Sigurður Ingimundarson

Personal information
- Born: 14 June 1966 (age 59)
- Nationality: Icelandic
- Listed height: 193 cm (6 ft 4 in)
- Listed weight: 91 kg (201 lb)

Career information
- Playing career: 1982–2001
- Position: Small forward
- Number: 12
- Coaching career: 1991–2016 2025–present

Career history

Playing
- 1982–1996: Keflavík
- 1998–1999: Keflavík
- 2000–2001: Keflavík

Coaching
- 1991–1996: Keflavík (Women's)
- 1995–1997: Iceland (Women's)
- 1996–2003: Keflavík (Men's)
- 2001–2002: Iceland (Women's)
- 2004–2009: Keflavík (Men's)
- 2004–2009: Iceland (Men's)
- 2009: Solna Vikings (Men's)
- 2009–2011: Njarðvík (Men's)
- 2011–2013: Keflavík (Men's)
- 2012–2013: Keflavík (Women's)
- 2014–2015: Keflavík (Women's)
- 2014–2016: Keflavík (Men's)
- 2025: Keflavík (Women's)
- 2025: Keflavík (Men's)

Career highlights
- As player: 3× Icelandic League champion (1989, 1992, 1993); 2× Icelandic Basketball Cup (1993, 1994); As coach: Úrvalsdeild Men's Coach of the Year (Iceland) (2008); Úrvalsdeild Women's Coach of the Year (Women's) (Iceland) (2013); 5× Icelandic men´s League champion (1997, 1999, 2003, 2005, 2008); 6× Icelandic women´s League champion (1992–1994, 1996, 2004, 2013); 3× Icelandic Men's Basketball Cup (1997, 2003, 2012); 5× Icelandic Women's Basketball Cup (1993-1996, 2013); 2× Icelandic Men's Supercup (1997, 2008); 5× Icelandic Men's Company Cup (1996–1998, 2002, 2006); Icelandic Women's Company Cup (2014);

Career Úrvalsdeild karla statistics
- Points: 3,130 (11.1 ppg)
- Games: 283

= Sigurður Ingimundarson =

Icelandic basketball coach and player

Sigurður Þorbjörn Ingimundarson (born 14 June 1966) is an Icelandic basketball coach and former player. He is the winningest coach in Icelandic basketball history for both genders, both in terms of national championships and career wins.

In 2009, Sigurður was hired as the head coach of Solna Vikings. He left after only two games due to a disagreement with the board regarding how to build up the team, claiming he was not happy with the boards insistence on adding more American players to ensure short-term success.
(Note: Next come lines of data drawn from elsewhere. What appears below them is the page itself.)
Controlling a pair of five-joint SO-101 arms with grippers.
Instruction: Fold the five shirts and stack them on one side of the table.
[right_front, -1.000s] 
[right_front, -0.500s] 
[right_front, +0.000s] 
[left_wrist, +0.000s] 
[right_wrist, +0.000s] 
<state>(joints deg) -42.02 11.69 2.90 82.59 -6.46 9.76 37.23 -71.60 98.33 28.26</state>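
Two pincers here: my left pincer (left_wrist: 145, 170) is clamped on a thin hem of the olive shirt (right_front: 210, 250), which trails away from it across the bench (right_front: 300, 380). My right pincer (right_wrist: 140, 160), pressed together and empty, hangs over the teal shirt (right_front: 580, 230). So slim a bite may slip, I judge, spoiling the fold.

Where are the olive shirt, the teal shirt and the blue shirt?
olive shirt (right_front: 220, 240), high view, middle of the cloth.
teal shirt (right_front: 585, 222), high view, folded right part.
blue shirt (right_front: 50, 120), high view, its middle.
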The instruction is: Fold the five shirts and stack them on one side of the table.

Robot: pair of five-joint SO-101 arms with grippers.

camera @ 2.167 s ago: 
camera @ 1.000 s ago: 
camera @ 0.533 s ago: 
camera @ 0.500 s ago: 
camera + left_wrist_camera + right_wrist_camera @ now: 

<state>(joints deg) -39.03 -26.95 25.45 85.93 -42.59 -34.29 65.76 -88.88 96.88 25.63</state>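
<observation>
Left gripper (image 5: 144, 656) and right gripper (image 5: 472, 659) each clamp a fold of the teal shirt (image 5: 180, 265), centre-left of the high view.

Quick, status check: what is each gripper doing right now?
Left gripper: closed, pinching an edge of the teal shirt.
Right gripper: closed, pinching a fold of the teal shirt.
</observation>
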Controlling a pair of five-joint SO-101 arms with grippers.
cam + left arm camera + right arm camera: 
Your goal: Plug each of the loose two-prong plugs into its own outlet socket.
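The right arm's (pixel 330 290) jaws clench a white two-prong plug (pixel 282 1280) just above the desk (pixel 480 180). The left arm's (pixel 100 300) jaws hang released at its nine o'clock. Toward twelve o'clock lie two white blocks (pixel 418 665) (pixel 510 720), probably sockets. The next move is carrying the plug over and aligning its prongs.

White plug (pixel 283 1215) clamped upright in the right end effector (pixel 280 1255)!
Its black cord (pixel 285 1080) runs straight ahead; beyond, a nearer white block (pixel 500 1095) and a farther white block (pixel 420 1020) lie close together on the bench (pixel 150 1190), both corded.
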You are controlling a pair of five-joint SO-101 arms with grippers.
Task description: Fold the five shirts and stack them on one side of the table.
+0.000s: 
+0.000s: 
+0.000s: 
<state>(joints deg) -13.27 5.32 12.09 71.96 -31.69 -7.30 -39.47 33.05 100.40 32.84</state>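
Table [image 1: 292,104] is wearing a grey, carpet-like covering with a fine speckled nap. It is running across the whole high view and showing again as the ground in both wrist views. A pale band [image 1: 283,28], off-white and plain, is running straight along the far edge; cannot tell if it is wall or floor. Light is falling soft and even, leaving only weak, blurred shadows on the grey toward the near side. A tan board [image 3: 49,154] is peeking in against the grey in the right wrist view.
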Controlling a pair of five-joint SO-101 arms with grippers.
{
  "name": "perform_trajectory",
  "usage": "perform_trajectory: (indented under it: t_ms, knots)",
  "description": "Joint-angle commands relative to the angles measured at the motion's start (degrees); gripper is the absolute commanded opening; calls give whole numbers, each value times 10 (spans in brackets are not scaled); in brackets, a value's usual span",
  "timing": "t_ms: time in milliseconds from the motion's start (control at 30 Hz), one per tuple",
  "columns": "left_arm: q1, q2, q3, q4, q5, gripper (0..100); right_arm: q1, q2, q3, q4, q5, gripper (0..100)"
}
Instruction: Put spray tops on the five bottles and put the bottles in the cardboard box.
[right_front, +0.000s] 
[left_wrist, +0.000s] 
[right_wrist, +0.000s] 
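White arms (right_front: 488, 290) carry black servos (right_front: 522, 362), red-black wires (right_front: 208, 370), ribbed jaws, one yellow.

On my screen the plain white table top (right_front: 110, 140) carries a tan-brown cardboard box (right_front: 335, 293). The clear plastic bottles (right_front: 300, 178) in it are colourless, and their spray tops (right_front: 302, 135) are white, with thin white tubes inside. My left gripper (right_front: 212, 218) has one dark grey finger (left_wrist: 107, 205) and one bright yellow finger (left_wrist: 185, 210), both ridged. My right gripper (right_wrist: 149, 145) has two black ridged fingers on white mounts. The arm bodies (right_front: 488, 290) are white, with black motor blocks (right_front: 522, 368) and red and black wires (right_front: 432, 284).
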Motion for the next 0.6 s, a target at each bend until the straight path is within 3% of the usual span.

In October 2016, Sigurður was forced to step down as head coach of Keflavík in the Úrvalsdeild karla for health reasons.

In January 2025, he resumed his coaching career and took over Keflavík women's team once again, replacing Friðrik Ingi Rúnarsson who resigned in December. In February 2025, he also took over the men's team until the rest of the season, replacing Pétur Ingvarsson.

==Personal life==
Sigurður is the younger brother of Valur Ingimundarson, the highest scoring player in the Icelandic Úrvalsdeild history, and the uncle of basketball player Valur Orri Valsson.